Terugkijkend vertelde de patiënte zelf wat de diagnose was. Zij vertelde dat bij de extractie van de 28 de klachten heel erg waren toegenomen. Aangezien deze extractie moeizaam verliep had de patiënte bewust heel lang haar mond opengehouden, waardoor de al wat pijnlijke pees fors werd uitgerekt. Door de irritatie van de pees namen de klachten zo fors toe.
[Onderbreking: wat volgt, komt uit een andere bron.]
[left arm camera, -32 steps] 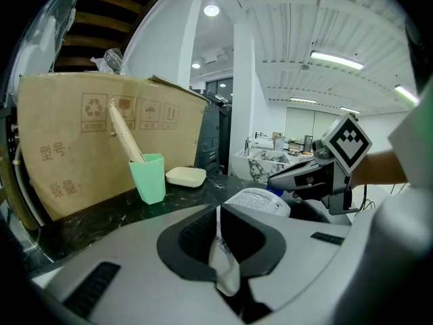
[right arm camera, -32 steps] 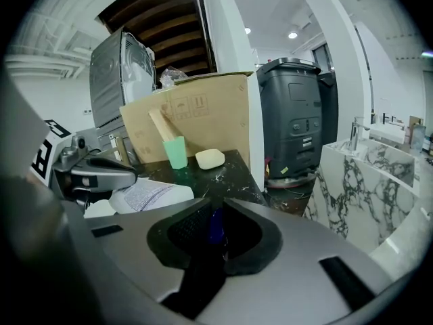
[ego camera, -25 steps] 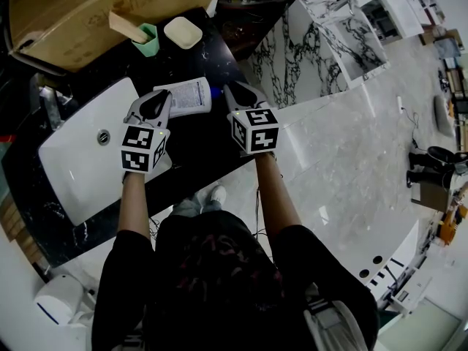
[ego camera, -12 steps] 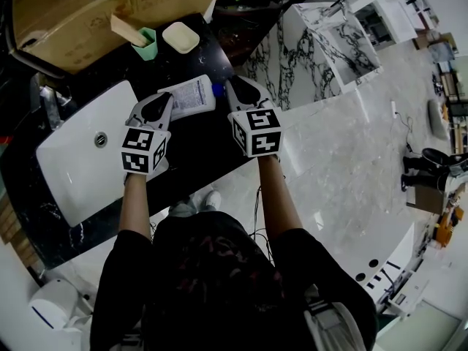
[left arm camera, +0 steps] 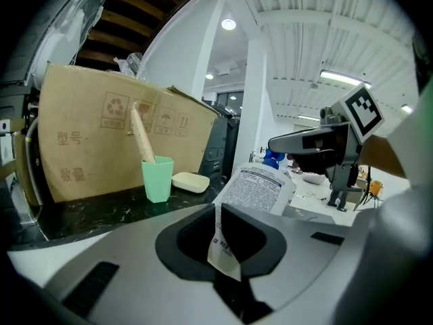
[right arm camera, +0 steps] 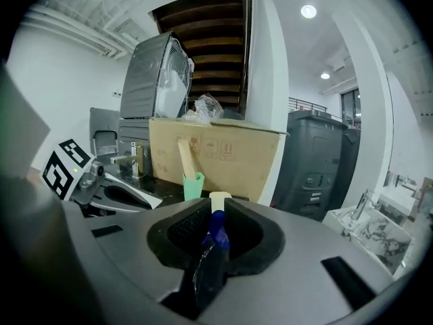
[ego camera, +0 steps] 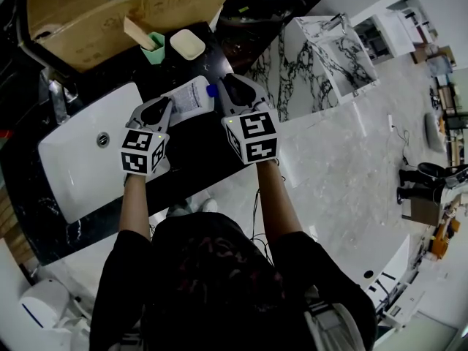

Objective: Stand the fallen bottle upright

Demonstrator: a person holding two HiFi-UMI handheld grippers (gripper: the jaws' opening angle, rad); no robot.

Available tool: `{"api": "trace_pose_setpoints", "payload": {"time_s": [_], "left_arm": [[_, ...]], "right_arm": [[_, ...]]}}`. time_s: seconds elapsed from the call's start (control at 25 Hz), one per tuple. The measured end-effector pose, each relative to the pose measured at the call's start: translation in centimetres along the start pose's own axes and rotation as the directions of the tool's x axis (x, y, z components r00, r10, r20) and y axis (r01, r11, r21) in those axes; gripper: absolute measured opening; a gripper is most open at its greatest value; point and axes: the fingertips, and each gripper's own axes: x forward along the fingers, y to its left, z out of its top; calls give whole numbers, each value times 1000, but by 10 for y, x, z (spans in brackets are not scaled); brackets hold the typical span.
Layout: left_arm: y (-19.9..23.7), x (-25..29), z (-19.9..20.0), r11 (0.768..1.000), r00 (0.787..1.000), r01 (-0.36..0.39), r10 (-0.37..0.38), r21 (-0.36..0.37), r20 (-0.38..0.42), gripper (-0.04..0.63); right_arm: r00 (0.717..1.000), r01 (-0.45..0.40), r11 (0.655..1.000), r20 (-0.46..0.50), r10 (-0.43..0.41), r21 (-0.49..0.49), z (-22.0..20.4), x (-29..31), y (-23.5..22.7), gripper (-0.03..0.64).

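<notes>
A white bottle [ego camera: 191, 98] with a printed label and a blue cap [ego camera: 211, 91] is held between both grippers above the black counter [ego camera: 208, 148], right of the sink. My left gripper [ego camera: 164, 103] is shut on the bottle's flat bottom edge, which shows pinched between the pads in the left gripper view [left arm camera: 218, 212]. The bottle [left arm camera: 260, 187] slants up and away from it there. My right gripper [ego camera: 225, 85] is shut on the blue cap [right arm camera: 216, 234], with the cap end the higher one. That gripper [left arm camera: 306, 142] also shows beyond the bottle in the left gripper view.
A white sink [ego camera: 80, 159] with a faucet [ego camera: 55, 93] lies left of the grippers. Behind them stand a green cup [ego camera: 153, 47] holding a wooden piece, a cream soap dish [ego camera: 188, 44] and a large cardboard box [ego camera: 131, 6]. A marbled block [ego camera: 322, 42] stands to the right.
The right gripper has risen with the cap end, so the bottle tilts up from lying flat. The left gripper has stayed at the bottle's bottom end.
</notes>
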Motion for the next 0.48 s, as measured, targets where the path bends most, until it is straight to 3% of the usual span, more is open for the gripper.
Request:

Goed luisteren loont dus de moeite!

drs. Aukje Bouwman, MSc was in februari 2000 de eerste die in Nijmegen als tandarts afstudeerde in het nieuwe millenium. Daarna werkte zij als medewerker en waarnemer in verschillende algemene praktijken. Van september 2002 tot oktober 2005 volgde ze de MSc opleiding tot tandarts-endodontoloog aan het ACTA. Sinds het afronden van de opleiding is zij werkzaam bij de vakgroep Preventieve en Curatieve tandheelkunde van de Radboud Universiteit Nijmegen en verzorgt zij studentenonderwijs en post academisch onderwijs op het gebied van de endodontologie. Daarnaast is zij werkzaam in haar verwijspraktijk voor endodontologie te Nijmegen.

Dr. James J.R. Huddleston Slater is tandarts-gnatholoog en heeft een eigen praktijk in het centrum van Groningen. Hij houdt zich naast de algemene tandheelkunde bezig met de diagnostiek en behandeling van patiënten met chronische aangezichtspijn. Naast de algemene praktijk is James gastdocent aan het Universitair Medisch Centrum Groningen. Hij geeft daar regelmatig college aan tandartsen en MKA chirurgen in opleiding over diagnostiek en behandeling van patiënten met aangezichtspijnen.

Verslag door Lieneke Steverink-Jorna, mondhygiënist, voor dental INFO van de lezing van drs. Aukje Bouwman, MSc en dr. James JR Huddleston Slater tijdens het congres Tandheelkunde Radboudumc: 60 jaar Verbinden en Verbonden.